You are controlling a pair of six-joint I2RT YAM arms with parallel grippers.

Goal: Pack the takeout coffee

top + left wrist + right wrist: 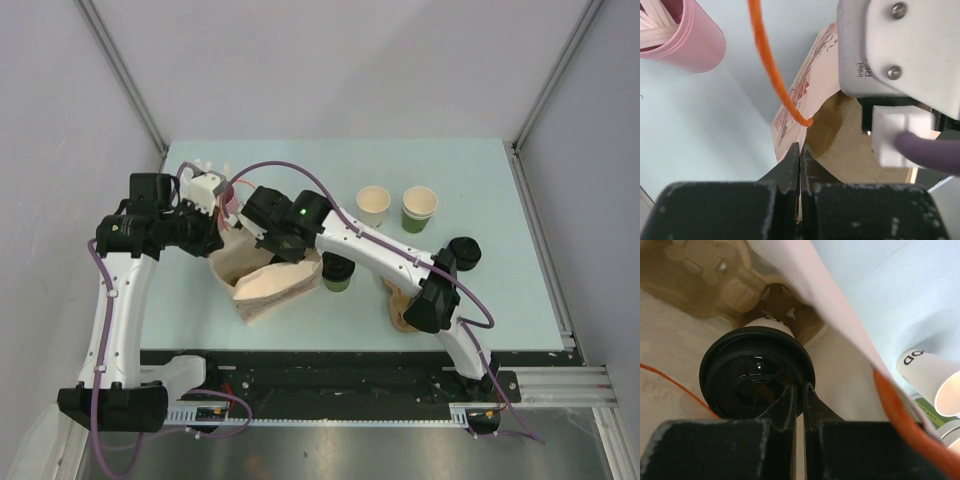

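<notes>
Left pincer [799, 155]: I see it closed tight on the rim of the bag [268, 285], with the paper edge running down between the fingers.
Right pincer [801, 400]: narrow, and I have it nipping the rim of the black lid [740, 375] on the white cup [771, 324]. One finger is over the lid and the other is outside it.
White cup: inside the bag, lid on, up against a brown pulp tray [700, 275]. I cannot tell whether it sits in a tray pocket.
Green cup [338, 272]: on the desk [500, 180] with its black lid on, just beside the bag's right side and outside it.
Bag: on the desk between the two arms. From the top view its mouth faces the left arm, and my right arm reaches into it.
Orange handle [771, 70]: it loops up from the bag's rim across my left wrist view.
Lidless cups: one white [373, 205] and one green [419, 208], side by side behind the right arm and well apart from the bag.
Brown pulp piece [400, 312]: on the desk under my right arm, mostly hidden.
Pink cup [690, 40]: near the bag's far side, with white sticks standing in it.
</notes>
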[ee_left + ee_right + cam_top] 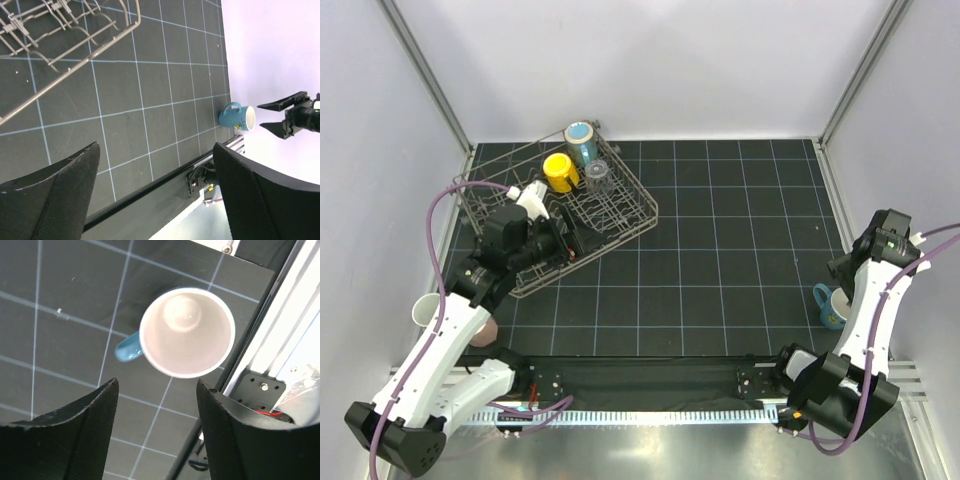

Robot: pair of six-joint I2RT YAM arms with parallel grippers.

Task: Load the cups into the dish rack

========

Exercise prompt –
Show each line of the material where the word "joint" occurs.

Result for this exercise –
You are controlling a pair of six-joint I2RT YAM arms with parallel grippers.
Robot: pair of six-joint I2RT YAM arms with parallel grippers.

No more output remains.